Hidden Figures, which is getting good reviews, tells the story of three “colored computers” who helped the U.S. win the space race. As blacks in segregated Virginia in 1961 and women in NASA’s very male culture, they overcame many obstacles.
The movie is based on Margot Lee Shetterly’s book about Katherine Johnson, Dorothy Vaughan and Mary Jackson, who started at NASA doing data entry and ended up doing the math that put John Glenn in space — and got him back alive.
Andre Perry, writing in the Washington Monthly, hopes the movie will inspire more black women to pursue math and science careers. While 24 percent of black women over the age of 25 have earned at least a bachelor’s degree, just 2 percent of black women worked as scientists or engineers in 2010, according the National Science Foundation, Perry notes.
Like the women of Hidden Figures, high-achieving black students in the sciences are well aware of the stereotypes that brand them incapable. And like their predecessors, many students are driven by these perceptions.
Mathematician Monica Jackson, an associate professor of statistics at American University, says talented black girls need “good schools, challenging classes and quality teachers” — and “parents, friends, teachers and mentors” that provide support.

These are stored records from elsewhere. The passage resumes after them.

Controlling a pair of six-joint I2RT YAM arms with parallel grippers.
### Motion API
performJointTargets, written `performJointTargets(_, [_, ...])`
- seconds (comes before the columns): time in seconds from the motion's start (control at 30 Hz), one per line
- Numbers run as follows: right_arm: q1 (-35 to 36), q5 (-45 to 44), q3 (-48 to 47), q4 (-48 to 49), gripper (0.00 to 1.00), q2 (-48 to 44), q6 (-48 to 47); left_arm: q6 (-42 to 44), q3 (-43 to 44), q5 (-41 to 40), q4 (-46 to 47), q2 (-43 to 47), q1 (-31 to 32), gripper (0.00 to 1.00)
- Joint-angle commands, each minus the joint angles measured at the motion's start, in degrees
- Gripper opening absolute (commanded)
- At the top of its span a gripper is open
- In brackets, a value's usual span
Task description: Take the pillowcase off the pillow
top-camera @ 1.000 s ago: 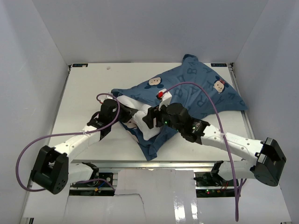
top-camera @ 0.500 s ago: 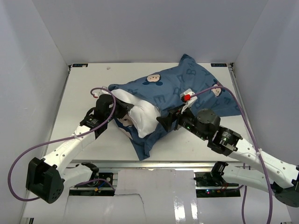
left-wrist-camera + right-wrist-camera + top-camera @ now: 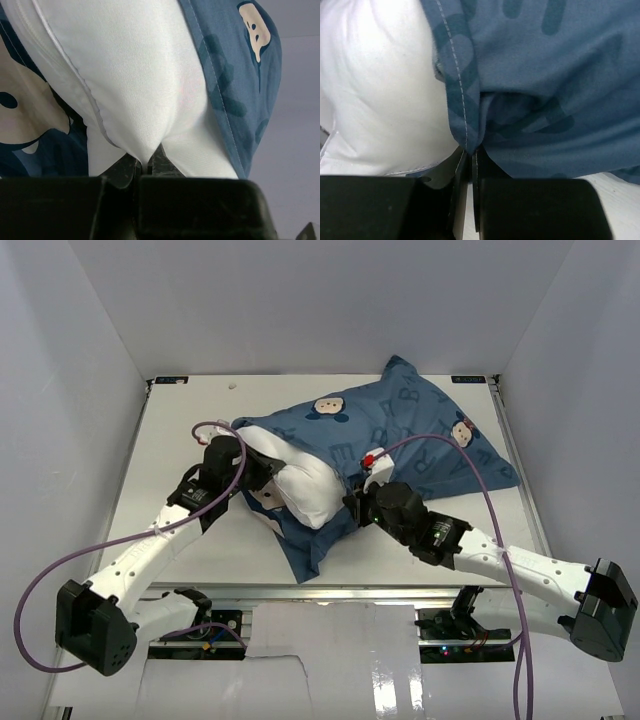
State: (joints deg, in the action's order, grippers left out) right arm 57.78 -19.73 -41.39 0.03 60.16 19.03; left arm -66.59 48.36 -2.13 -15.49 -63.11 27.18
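The blue pillowcase (image 3: 410,430), printed with mouse faces and letters, lies across the middle and right of the table. The white pillow (image 3: 300,485) bulges out of its open left end. My left gripper (image 3: 262,472) is shut on a pinch of the pillow's white fabric (image 3: 150,100); the jaws close together under the fold at the gripper (image 3: 146,162). My right gripper (image 3: 352,505) is shut on the stitched hem of the pillowcase (image 3: 465,120), with the gripper (image 3: 472,152) pinching blue cloth right beside the pillow (image 3: 380,85).
The white table (image 3: 170,440) is walled in by white panels on three sides. A purple cable (image 3: 470,455) arcs over the pillowcase from the right arm. A flap of the case hangs toward the near edge (image 3: 305,555).
The right arm moved left and down toward the pillowcase's opening, and its gripper went from open to shut on the hem. The left gripper stayed shut on the pillow.
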Motion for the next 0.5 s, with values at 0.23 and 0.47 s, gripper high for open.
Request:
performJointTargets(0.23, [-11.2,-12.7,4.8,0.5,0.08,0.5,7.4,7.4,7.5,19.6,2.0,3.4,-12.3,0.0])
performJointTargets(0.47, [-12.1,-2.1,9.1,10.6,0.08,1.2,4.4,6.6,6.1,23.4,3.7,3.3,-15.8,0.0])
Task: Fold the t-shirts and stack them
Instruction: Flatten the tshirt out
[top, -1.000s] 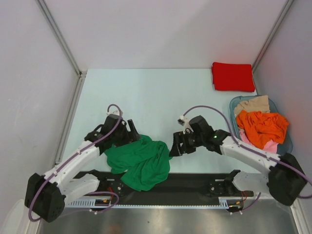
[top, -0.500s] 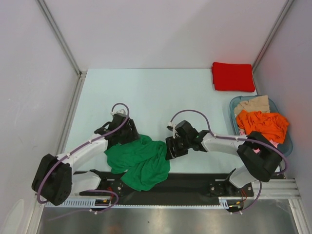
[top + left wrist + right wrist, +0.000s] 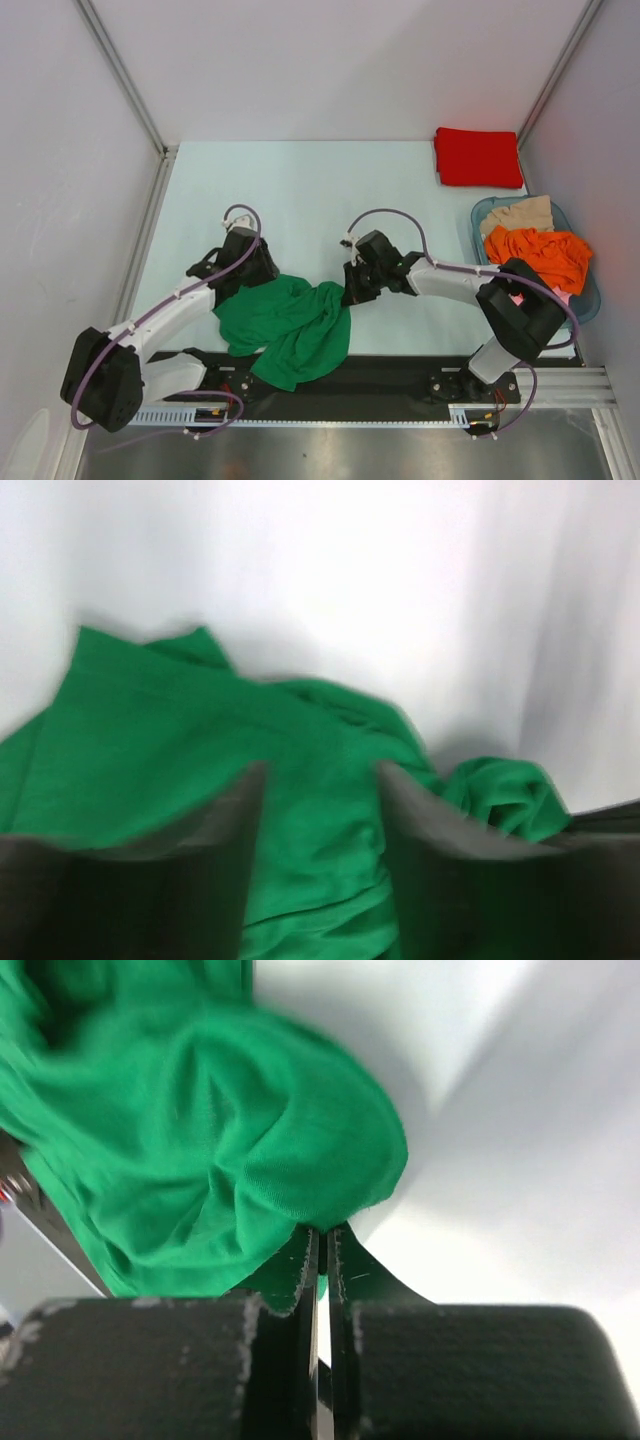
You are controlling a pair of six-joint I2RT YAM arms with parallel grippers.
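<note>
Near the front edge of the pale desk, between the two arms, the green t-shirt lies crumpled and unfolded, its near hem hanging over the black base rail to which the arms are bolted.

The left pincer sits low at the shirt's far left corner. In the left wrist view its fingers stand partly apart, with green cloth filling the gap between them. That picture is blurred, so whether they actually pinch the fabric cannot be told.

The right pincer reaches in from the other side and meets the shirt's far right edge. Its wrist view shows the jaws pressed almost flat together, only a thin slit left, with a fold of the green cloth caught at their tips. The rest of the shirt bulges away from the tips in a rounded, wrinkled mass.

At the far right corner of the desk, well apart from both arms, a red t-shirt lies folded into a neat rectangle. Just nearer than it, along the right edge, stands a blue-grey basket. It holds an orange garment, heaped loosely on top, and a beige garment at its far end. The right arm's elbow overlaps the basket's near left side in the overhead view.
</note>
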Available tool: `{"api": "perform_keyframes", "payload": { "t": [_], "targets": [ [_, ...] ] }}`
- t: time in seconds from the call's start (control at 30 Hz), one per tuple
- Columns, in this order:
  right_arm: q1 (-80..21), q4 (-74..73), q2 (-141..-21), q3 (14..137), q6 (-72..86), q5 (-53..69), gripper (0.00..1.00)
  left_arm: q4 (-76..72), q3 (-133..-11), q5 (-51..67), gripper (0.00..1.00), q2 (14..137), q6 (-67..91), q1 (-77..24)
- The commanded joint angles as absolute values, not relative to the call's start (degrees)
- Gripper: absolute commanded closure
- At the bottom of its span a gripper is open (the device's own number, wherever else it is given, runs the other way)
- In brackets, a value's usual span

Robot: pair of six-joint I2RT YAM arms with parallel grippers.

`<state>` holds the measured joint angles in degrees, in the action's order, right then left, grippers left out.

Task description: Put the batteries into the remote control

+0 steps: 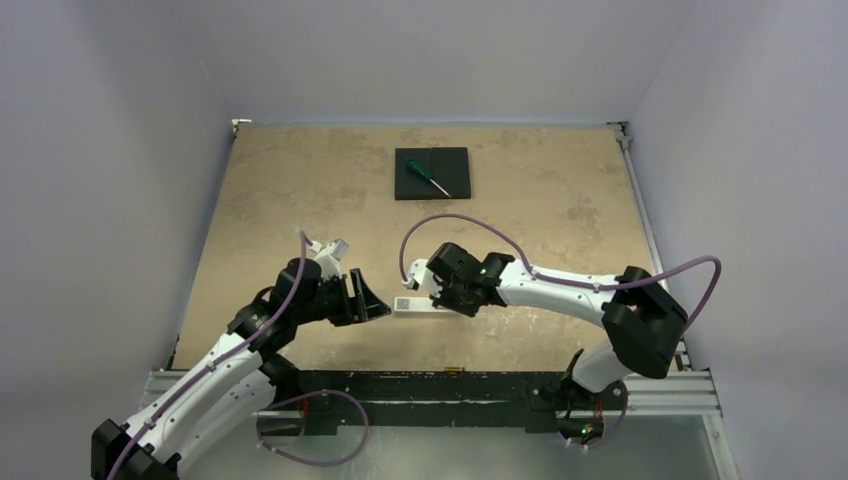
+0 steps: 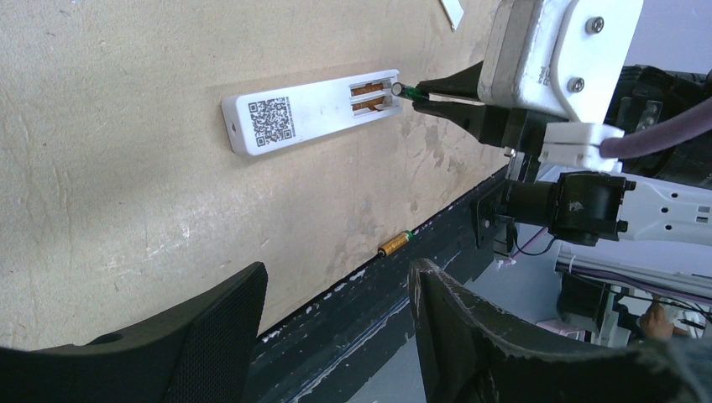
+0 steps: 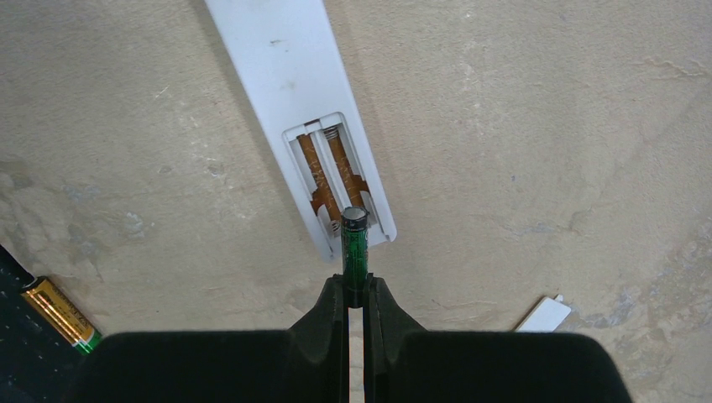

A Wichita math club for African-American girls in elementary school is named for NASA mathematician Katherine Johnson, one of the subjects of “Hidden Figures,” reports Chandler Boese in the Wichita Eagle.
Eleven girls in the Katherine Johnson Scholar Sisters meet twice a week after school for advanced math lessons.
“It’s fun,” said 9-year-old Phoenix Neely. “We get to learn math.” Another member of the club, Phallin Jackson, said she likes math because “You get to be smart.”
The fourth- and fifth-graders are starting to learn algebra.
I wonder why the club is just for girls.